Brown's writing is not just bad; it is staggeringly, clumsily, thoughtlessly, almost ingeniously bad. In some passages scarcely a word or phrase seems to have been carefully selected or compared with alternatives. I slogged through 454 pages of this syntactic swill, and it never gets much better. Why did I keep reading?

And here's me on his Digital Fortress: "Brown's writing is not just bad; it is staggering, clumsily, thoughtlessly... etc.," and so on to the question: "Why did I keep reading?" At this point, Language Log and myself diverge.

LL was on a trip to London from San Francisco, with only banal flight magazines as the reading alternative. It's an maddening experience, I know, but at 15 hours top, relatively fleeting. But in Sài Gòn, good English fiction is rare. - and after a couple of months, you feel the lack.

You can ship your books over here, but that costs money. You can borrow it from the generous, but it helps if they have good taste in reading as well. You can buy it from the photocopied booksellers, but I think Ben Elton and Michael Moore are better scriptwriters than authors. Finally, you can read the books left behind by visitors. There are the second hand bookshops for the detritus of unsatisfied backpackers, and departing teachers sometimes leave their books behind as well. There are gems in castoffs: that's how I got my hands on some Ian Rankin novels. But more likely than not, books are left behind because people decide they aren't worth carrying back, such as Dan Brown's "Digital Fortress".
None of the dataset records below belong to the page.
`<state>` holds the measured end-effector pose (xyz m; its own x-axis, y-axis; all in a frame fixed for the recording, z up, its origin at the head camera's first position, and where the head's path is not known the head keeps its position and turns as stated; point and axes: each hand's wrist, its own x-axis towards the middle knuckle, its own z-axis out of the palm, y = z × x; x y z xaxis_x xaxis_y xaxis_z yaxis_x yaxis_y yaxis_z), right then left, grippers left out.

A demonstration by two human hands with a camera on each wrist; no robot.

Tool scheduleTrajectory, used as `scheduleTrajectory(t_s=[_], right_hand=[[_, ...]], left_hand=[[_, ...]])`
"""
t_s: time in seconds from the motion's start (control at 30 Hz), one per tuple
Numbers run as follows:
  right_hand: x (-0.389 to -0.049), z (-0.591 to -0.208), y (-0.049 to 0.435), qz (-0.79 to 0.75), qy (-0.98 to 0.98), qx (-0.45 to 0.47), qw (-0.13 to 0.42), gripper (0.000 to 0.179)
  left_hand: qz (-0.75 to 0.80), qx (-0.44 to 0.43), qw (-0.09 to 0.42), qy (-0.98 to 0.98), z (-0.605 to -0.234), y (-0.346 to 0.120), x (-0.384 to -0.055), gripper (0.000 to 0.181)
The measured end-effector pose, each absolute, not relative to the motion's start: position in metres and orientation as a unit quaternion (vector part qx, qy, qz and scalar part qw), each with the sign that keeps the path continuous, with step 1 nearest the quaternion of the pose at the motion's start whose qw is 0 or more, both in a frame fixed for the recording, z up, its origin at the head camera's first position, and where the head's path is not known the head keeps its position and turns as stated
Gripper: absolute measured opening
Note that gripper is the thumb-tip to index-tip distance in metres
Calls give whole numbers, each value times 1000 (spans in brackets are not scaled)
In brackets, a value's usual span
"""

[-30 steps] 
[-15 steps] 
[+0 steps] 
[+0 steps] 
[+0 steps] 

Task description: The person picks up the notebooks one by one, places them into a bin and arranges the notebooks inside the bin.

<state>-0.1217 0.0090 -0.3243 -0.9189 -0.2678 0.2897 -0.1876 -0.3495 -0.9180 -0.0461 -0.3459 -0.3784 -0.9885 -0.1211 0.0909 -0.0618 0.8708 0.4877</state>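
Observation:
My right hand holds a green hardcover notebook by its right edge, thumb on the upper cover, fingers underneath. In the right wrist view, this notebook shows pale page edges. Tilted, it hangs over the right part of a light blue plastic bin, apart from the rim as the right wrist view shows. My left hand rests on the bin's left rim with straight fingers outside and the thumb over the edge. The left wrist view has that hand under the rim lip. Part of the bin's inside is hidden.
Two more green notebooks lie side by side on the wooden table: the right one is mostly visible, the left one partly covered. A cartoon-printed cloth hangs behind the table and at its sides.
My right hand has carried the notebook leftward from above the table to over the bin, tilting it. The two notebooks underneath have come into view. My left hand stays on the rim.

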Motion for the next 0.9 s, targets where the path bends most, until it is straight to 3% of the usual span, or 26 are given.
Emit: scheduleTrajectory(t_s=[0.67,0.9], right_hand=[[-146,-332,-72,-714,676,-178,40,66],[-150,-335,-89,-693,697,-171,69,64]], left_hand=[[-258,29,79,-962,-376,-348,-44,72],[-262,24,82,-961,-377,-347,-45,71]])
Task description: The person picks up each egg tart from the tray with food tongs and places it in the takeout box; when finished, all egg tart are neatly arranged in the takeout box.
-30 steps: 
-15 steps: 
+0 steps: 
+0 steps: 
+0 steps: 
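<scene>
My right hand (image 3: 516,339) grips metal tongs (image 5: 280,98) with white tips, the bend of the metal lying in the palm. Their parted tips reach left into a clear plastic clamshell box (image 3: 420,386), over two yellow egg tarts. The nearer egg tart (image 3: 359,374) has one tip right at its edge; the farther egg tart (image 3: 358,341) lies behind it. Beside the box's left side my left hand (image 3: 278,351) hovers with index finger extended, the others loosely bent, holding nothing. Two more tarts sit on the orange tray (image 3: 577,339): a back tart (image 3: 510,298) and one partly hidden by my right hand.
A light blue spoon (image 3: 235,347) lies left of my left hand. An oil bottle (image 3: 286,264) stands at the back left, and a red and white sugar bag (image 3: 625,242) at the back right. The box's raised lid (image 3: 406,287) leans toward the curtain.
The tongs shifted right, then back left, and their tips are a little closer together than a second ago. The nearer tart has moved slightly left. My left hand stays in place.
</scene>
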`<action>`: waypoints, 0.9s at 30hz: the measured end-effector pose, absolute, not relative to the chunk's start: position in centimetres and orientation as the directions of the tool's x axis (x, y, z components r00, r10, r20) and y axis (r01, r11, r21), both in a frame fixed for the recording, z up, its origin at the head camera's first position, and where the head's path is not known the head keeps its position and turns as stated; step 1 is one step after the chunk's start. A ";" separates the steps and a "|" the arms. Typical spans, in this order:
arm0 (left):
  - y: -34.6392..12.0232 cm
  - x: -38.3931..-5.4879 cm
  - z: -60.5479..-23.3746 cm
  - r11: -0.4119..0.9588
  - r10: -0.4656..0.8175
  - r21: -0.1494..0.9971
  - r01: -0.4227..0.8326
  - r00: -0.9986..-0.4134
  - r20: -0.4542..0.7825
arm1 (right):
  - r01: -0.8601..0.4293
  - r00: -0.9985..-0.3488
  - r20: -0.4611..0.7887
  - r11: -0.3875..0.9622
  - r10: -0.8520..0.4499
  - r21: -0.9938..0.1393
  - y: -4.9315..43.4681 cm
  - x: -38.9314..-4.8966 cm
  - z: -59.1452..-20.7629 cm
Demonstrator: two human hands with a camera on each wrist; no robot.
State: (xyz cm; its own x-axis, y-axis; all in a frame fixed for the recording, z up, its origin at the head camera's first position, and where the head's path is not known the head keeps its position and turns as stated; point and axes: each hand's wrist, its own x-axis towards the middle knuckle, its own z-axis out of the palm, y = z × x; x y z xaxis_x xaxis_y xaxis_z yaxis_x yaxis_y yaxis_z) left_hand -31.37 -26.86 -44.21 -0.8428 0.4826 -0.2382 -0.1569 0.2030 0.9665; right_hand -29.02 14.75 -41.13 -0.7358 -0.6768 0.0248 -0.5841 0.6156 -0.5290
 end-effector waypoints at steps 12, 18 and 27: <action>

Yes, the style is bad - unnervingly bad. It provides a good example of the "No-Style style" decried in the Washington Post piece Plotting Along: "Flat. Straightforward. Prose drained of all primp, prance and poetry. Sometimes the authors write in long, plodding paragraphs. More often, they use short-spurt grafs. Sometimes in choppy sentence fragments. Other times with no verbs. Or maybe. Single. Words." But also (as is common with most of the "no-style style" authors) the characterization is appalling. You have your good people, and your bad people and occasionally your bad people masquerading as good people. The heroine is an überwomen (with a 170 IQ and "good legs"), but surprisingly unmemorable. Cliches like the "pizza-eating geek" are common (without any implication that cheese and keyboards don't mix). The most interesting thing I remember is that the assasin is a death mute, and needs to be text-messaged his assignments.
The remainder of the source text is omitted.